### TASK STATEMENT
Write out, word for word, the line that contains "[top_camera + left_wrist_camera" and each line after it down to the last line of the data below. Include nothing more.

Dataset excerpts:
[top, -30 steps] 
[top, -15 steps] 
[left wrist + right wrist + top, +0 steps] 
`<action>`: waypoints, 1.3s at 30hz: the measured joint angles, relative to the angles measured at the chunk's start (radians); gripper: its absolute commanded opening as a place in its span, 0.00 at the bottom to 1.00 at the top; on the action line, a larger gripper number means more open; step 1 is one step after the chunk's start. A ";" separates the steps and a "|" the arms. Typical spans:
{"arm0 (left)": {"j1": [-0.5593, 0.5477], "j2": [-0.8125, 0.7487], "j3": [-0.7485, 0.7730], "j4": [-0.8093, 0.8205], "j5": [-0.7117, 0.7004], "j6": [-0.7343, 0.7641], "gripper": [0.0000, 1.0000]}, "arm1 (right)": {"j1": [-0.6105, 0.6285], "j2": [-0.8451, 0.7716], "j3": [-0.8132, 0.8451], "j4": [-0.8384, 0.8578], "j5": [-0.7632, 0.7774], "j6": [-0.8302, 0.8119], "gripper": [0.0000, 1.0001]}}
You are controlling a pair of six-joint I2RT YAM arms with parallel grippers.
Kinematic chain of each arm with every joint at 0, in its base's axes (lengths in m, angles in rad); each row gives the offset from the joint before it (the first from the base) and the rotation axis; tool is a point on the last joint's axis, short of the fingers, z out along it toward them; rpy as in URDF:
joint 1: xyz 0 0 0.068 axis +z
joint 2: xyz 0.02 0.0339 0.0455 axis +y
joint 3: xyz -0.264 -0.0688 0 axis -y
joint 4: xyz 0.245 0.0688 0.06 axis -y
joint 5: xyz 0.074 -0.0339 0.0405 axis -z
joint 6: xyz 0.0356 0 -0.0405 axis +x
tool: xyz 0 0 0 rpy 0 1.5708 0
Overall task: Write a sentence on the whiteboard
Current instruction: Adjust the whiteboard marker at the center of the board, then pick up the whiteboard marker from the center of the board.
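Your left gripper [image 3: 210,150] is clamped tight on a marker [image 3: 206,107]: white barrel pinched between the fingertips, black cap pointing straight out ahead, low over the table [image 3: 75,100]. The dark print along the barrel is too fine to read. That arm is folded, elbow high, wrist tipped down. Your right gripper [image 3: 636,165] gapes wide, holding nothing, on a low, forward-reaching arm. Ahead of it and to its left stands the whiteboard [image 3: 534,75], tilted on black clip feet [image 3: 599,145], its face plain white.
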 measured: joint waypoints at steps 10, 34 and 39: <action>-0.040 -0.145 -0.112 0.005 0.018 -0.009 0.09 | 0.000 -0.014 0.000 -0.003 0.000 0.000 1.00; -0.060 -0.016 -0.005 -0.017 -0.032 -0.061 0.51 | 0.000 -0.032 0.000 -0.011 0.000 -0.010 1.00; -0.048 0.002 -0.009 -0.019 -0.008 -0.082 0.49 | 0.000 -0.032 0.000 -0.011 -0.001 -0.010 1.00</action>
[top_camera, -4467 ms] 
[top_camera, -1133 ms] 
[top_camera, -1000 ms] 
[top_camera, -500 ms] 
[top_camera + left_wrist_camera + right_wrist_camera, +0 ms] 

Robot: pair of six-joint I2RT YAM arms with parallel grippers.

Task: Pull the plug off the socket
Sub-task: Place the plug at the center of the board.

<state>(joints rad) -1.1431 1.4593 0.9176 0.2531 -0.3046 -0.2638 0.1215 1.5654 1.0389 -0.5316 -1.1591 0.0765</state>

### WRITTEN ANSWER
[top_camera + left_wrist_camera + right_wrist_camera, +0 ms] 

Robot: pair of six-joint I2RT YAM arms with parallel grippers.

Task: Pull the plug off the socket
Sub-task: Place the plug at the center of the board.

<state>(joints rad) -1.1431 1.4593 0.9176 0.2531 -0.3046 -0.2638 0.1215 1.5654 1.0389 -0.5316 -1.1591 0.0765</state>

The output as shown is complete.